TASK DESCRIPTION ▸ Look through the material below and copy exactly the lines from the line with "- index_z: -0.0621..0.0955" to the line with "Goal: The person", those two lines included.

DATA EXCERPT ▸

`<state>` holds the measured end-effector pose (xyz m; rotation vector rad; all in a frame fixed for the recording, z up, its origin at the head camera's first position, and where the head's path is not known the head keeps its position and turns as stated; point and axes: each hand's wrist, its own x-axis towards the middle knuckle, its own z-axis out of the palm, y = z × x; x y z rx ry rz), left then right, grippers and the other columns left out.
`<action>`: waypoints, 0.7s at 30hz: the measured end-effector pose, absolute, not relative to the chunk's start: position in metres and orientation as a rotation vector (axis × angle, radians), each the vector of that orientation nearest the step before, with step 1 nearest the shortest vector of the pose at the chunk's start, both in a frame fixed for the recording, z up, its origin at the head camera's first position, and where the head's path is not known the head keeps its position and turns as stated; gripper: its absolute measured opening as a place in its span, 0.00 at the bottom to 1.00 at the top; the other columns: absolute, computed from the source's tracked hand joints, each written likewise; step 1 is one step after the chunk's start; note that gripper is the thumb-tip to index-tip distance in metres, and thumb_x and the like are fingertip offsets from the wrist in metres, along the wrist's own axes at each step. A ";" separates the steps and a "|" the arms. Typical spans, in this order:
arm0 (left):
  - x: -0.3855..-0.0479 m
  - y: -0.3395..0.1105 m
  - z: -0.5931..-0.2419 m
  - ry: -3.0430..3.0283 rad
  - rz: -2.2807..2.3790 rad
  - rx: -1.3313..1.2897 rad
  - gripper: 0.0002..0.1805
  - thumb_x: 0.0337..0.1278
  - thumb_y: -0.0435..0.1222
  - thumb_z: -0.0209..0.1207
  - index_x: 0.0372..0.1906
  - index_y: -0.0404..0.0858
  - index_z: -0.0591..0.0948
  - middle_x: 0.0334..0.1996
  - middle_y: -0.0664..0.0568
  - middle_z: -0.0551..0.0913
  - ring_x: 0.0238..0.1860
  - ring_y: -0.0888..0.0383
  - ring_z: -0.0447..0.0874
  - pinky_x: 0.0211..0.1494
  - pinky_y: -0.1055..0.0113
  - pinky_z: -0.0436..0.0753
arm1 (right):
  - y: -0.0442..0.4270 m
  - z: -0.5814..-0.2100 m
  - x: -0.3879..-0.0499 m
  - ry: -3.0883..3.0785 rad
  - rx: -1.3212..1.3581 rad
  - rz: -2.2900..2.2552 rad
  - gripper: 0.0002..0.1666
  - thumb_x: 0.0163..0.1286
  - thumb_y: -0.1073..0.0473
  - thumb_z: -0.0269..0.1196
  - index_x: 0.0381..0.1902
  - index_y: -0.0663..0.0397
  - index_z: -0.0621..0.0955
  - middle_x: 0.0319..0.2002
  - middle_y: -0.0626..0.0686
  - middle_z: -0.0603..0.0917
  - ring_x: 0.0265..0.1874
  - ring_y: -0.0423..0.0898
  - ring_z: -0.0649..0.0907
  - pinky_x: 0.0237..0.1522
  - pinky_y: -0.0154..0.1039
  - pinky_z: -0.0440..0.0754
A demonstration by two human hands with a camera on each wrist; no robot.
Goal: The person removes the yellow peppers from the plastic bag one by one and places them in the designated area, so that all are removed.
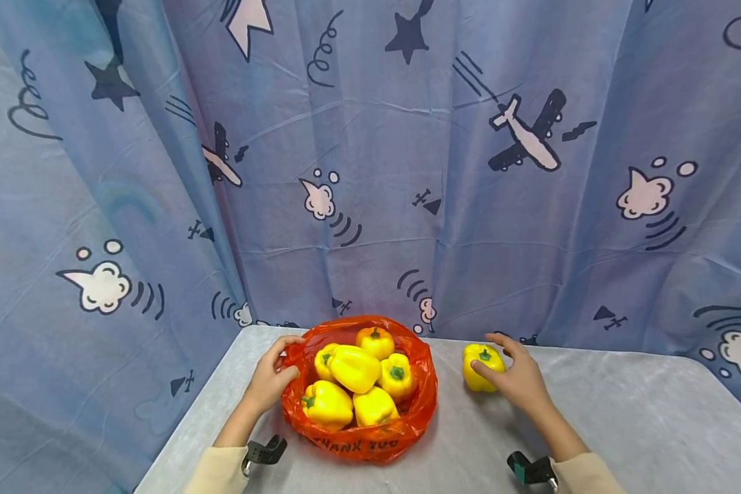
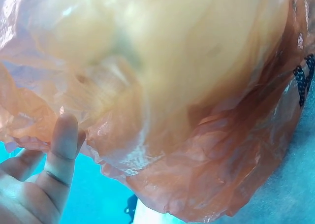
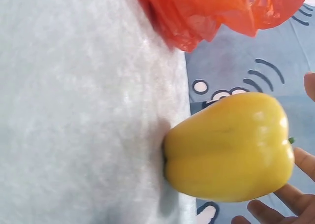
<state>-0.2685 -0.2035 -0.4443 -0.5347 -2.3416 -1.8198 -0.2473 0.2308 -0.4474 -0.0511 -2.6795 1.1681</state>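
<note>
A red plastic bag (image 1: pixel 429 384) with "THANK YOU" print stands with its mouth spread, holding several yellow bell peppers (image 1: pixel 355 368). At its left rim my left hand (image 1: pixel 273 377) holds the plastic between thumb and fingers. In the left wrist view the thumb (image 2: pixel 64 140) lies against the thin film, and the other fingers are partly hidden. To the right of the bag, a single yellow bell pepper (image 3: pixel 229 147) stands upright on the table, stem up. My right hand (image 1: pixel 519 377) is around its top with thumb and fingers spread; the right wrist view shows the thumb apart from it.
A grey-white cloth covers the table (image 1: pixel 630 412). Behind and to the left hangs a blue curtain (image 1: pixel 370 137) printed with planes, stars and clouds. Black straps with small devices (image 1: pixel 265 451) are on both wrists.
</note>
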 end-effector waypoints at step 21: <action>-0.267 -0.203 -0.442 -2.336 -1.820 -0.512 0.24 0.49 0.22 0.49 0.56 0.33 0.73 0.52 0.27 0.73 0.39 0.40 0.79 0.32 0.65 0.86 | 0.205 -0.404 -0.223 -2.532 0.150 1.231 0.38 0.57 0.49 0.70 0.64 0.52 0.72 0.65 0.63 0.70 0.60 0.66 0.72 0.57 0.63 0.74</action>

ANSWER TO THIS PROBLEM ▸
  - index_z: -0.0621..0.0955
  - middle_x: 0.0319..0.2002
  - middle_y: -0.0626..0.0686
  - middle_z: -0.0603..0.0917
  - ring_x: 0.0265..0.1874
  - ring_y: -0.0423..0.0898
  - ring_z: -0.0649..0.0907
  - pinky_x: 0.0237..0.1522
  - pinky_y: -0.0154..0.1039
  - pinky_z: -0.0440..0.0754
A demonstration by two human hands with a camera on each wrist; no robot.
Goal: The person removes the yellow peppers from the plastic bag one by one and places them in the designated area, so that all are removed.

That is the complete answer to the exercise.